_GIVEN INFORMATION:_
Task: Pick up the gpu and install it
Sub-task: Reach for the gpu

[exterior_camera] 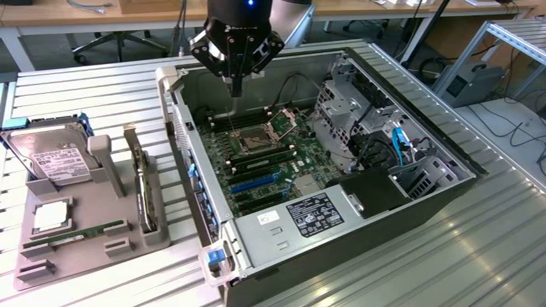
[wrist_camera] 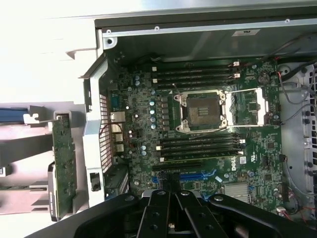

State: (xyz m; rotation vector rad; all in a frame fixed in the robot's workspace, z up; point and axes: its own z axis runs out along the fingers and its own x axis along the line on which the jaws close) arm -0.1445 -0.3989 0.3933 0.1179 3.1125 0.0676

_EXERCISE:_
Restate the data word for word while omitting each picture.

_ANSWER FOR THIS EXERCISE:_
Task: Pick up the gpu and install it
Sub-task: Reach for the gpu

[exterior_camera] 
[wrist_camera] 

State: (xyz m; rotation vector rad; all in a frame fixed in the robot's workspace, z up; point and axes: its own z axis runs out along the fingers and its own x axis along the line on which the jaws close) arm -0.1445 -0.3989 0.3933 0.1179 3.1125 0.0676

This exercise requires no additional answer.